Some say that my father died …

beside the Tigris, mighty, silent, mysterious.
Witnesses say that his body protruded
from the liquid hot sand,
his face was a mask, a misleadingly golden hue
in the never-setting sun.
Others say that my father resurrected.
One can see him stumbling down the deserted streets
wearing dark sunglasses
escorted by combat Hummers from machine-gun turrets,
escorted by easy -on -the -trigger -boys
(What a lie! BANG BANG! BUM BUM!)

Legend tells my father died
when the huge Erbas E300 Air France crashed into the Atlantic ocean, the most modern aircraft and the pride of the French company.
The ocean whispers he never flew by plane.
Somewhere in the background, I can hear their booming voices: He died dressed in a camouflage uniform of the Iraqi Revolutionary Guard with a glint of the sun on the epaulettes.
He still had a desire to live; at least until the moment he pounces his plane on a selected target and joins the virgins in Paradise.
But the witnesses do swear that he, a martyr – suicide, casually pulled the plug to open the cabin, once, twice, three …
“Damn bastard” – he thought at the time – “Again, there is no electricity! It must be that the fuse under the dash burnt out
once again. The last one we had.”
(Can you imagine that?)

An aircraft runway in front of him has become heated, sand around it shimmers with a bluish light. Across the sky, dark clouds began to spring.
There are rumours he went mad before his death.
He saw the figure of an old woman dressed in mourning dress at the site of the automatic pilot, a contrast to her unreal pale face as if she were immersed in water for days.
He froze in horror while she was silently watching him with empty eye sockets.
“Open the box.” – She said, this time it was a deep voice without emotion. “There’s a picture inside.”
A few seconds later,
scorched dismembered parts of human bodies were scattered miles around. Tormented by madness he died in hysteria, alternately he laughing and shaking with fear
(This is catchy, I give them that!)

In unison voices, they baptized their Gentleman testifying before the global audience:
there was a body of a child, it sailed to the surface,
there was an intact body of a wrinkled old woman with eyes closed, as if asleep, her face pale almost white, her hands turned blue from the water. Beside the corpses swam a black box.
There was a picture inside.
The old lady was me.
The picture was mine.
(I do not know even what to say..
What an imagination!)
They say my father blew himself up with a bomb somewhere, besides the Tigris, mighty, mighty, silent, silent-
mysterious-
Oh so mysterious,
witnesses say that his body protruded from the liquid hot sand, his face was a mask a misleadingly golden hue.
After all, who cares if the bastard died?
You see..
I believe none these stories, do you, Father?
You Father, you murderer, you Father, you murderer.

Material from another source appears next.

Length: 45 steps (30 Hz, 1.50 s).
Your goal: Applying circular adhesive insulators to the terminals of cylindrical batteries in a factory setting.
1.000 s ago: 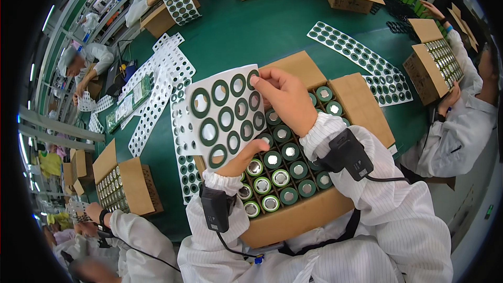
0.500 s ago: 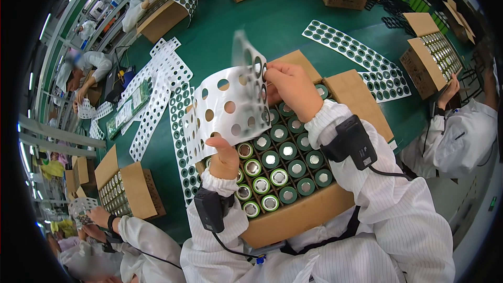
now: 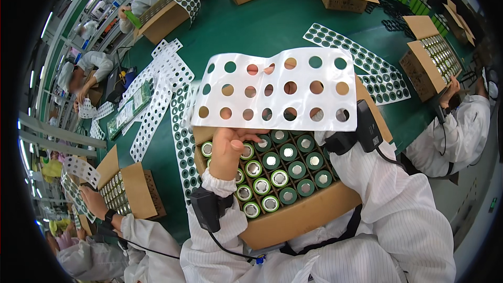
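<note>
Head view, looking down. A white backing sheet (image 3: 275, 91) punched with round holes now fills the centre of the frame, lifted flat toward the camera; a second ago it lay lower over the box with its green ring stickers on it, so the rings have come off and the sheet is spent. The left hand (image 3: 229, 149) pinches the sheet's lower left edge, its grip closed on the sheet. The right hand is hidden behind the sheet, so I cannot tell its grip; only its white sleeve (image 3: 367, 178) and a black wrist device show.

Below, an open cardboard box (image 3: 293, 217) sits on the green surface (image 3: 272, 26), packed with upright round cells (image 3: 277, 178) in rows, silver tops ringed in green. Similar boxes of cells (image 3: 123, 191) stand at lower left and upper right, with co-workers beside them.
</note>
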Each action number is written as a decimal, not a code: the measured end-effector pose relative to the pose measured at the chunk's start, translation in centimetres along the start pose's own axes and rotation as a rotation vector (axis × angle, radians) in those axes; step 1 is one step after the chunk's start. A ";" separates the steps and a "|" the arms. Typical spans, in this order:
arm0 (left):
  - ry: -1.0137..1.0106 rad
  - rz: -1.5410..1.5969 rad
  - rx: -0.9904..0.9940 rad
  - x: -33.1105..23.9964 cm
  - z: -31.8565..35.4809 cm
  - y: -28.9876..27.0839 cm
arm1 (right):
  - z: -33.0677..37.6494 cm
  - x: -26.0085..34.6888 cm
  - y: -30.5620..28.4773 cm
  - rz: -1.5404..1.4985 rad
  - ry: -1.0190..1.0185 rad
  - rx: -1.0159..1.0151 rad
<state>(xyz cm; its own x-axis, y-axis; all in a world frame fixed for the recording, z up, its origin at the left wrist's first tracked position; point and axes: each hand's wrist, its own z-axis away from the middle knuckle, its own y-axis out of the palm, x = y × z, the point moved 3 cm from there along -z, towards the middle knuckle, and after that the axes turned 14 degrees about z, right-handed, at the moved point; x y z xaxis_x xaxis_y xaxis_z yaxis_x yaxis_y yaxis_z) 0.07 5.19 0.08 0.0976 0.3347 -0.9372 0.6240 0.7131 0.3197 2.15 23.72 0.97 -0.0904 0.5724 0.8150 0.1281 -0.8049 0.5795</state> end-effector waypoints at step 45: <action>0.078 0.057 -0.668 -0.8 0.2 -2.2 | -3.4 -0.7 1.7 1.033 -0.139 0.277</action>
<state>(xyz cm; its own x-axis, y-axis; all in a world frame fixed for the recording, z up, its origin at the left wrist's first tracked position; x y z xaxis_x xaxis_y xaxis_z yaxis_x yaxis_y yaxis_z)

Leila Samarrai: THE ROAD, “THE SECOND BIRTH OF TRAGEDY”


An excerpt from a long narrative poem “The Road”, dedicated to the Truth

5.

Ecce Veritas

Mystics listen to her
Cynics vomit her
Midwives truth-birth her
And since always
Welcome her on hands
That insidious trash
To fill their pitchers
With her feces.
Born from the spirit of pride
From the spleen of law
From the blood of forefathers
From the womb of lies
From seventy seven
Forgiveness
The fools loved her
Saints like a knick – knack
Showed her on the fair
Liars about her
Sexually fantasized
Ecce veritas
Spends her life next to Dionysius ,
Bloodless turkey cocks and donkeys
Smell her sacred beak.
Crowned with laurels
Permeated with boredom
In the tasteful asylum
And she sings in blood
To dampened strings
While watching her reflection
In the lavatory of Hades
Remembers
Progenitrix
Now already an aging whore
Arose from the dream
To maintain the dream.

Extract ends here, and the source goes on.